◆ **Task goal**
Each line of the listing below must be returned exactly.

◆ **Provided material**
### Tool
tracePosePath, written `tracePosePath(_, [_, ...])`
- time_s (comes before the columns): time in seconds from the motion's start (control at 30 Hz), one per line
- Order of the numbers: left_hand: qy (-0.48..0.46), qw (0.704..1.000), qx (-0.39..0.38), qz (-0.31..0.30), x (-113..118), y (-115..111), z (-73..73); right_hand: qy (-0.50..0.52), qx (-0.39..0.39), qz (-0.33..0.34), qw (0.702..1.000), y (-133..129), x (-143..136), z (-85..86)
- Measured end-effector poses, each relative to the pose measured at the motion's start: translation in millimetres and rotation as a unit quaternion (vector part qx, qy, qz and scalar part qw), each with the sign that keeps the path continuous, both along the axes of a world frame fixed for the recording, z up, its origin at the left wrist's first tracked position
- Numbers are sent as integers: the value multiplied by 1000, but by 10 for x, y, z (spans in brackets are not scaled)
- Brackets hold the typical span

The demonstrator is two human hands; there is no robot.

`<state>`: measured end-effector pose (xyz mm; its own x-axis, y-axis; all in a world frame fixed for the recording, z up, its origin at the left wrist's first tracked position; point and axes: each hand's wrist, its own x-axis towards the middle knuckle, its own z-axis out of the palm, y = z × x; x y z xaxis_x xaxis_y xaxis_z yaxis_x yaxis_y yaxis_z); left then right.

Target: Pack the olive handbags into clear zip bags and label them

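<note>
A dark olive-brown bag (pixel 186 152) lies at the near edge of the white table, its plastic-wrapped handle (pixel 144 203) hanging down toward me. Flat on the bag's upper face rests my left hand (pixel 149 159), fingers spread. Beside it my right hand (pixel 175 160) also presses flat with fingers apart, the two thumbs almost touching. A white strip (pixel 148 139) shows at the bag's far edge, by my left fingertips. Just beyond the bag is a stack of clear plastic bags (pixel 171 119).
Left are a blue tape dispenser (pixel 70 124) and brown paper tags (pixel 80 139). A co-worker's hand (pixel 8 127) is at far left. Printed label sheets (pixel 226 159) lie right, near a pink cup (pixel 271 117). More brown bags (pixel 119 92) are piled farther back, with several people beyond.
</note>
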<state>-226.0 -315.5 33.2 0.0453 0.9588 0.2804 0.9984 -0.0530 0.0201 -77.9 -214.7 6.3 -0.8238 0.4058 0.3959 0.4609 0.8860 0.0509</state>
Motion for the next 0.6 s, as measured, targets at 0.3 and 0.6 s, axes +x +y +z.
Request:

◆ **Task response**
### Tool
tracePosePath, written `tracePosePath(_, [_, ...])`
- time_s (comes before the columns): time in seconds from the motion's start (control at 30 Hz), one per line
- Order of the numbers: left_hand: qy (-0.48..0.46), qw (0.704..1.000), qx (-0.39..0.38), qz (-0.31..0.30), x (-113..118), y (-115..111), z (-73..73); right_hand: qy (-0.50..0.52), qx (-0.39..0.39), qz (-0.33..0.34), qw (0.702..1.000), y (-133..129), x (-143..136), z (-85..86)
- Measured end-effector poses, each relative to the pose measured at the motion's start: translation in millimetres and rotation as a unit quaternion (vector part qx, qy, qz and scalar part qw), each with the sign that keeps the path continuous, both along the axes of a world frame fixed for the recording, z up, its origin at the left wrist's first tracked position
- Numbers are sent as integers: the value multiplied by 1000, but by 10 for x, y, z (spans in brackets are not scaled)
- Brackets hold the typical span

The demonstrator is two human hands; there is no robot.

`<state>`: measured end-effector pose (xyz mm; its own x-axis, y-axis; all in a world frame fixed for the recording, z up, its origin at the left wrist's first tracked position; point and axes: each hand's wrist, its own x-axis towards the middle knuckle, its own z-axis out of the palm, y = z × x; x y z xaxis_x xaxis_y xaxis_z yaxis_x yaxis_y yaxis_z); left then right.

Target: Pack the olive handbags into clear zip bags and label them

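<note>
A dark olive-brown bag (pixel 186 152) lies at the near edge of the white table, its plastic-wrapped handle (pixel 144 203) hanging down toward me. Flat on the bag's upper face rests my left hand (pixel 149 159), fingers spread. Beside it my right hand (pixel 175 160) also presses flat with fingers apart, the two thumbs almost touching. A white strip (pixel 148 139) shows at the bag's far edge, by my left fingertips. Just beyond the bag is a stack of clear plastic bags (pixel 171 119).
Left are a blue tape dispenser (pixel 70 124) and brown paper tags (pixel 80 139). A co-worker's hand (pixel 8 127) is at far left. Printed label sheets (pixel 226 159) lie right, near a pink cup (pixel 271 117). More brown bags (pixel 119 92) are piled farther back, with several people beyond.
</note>
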<state>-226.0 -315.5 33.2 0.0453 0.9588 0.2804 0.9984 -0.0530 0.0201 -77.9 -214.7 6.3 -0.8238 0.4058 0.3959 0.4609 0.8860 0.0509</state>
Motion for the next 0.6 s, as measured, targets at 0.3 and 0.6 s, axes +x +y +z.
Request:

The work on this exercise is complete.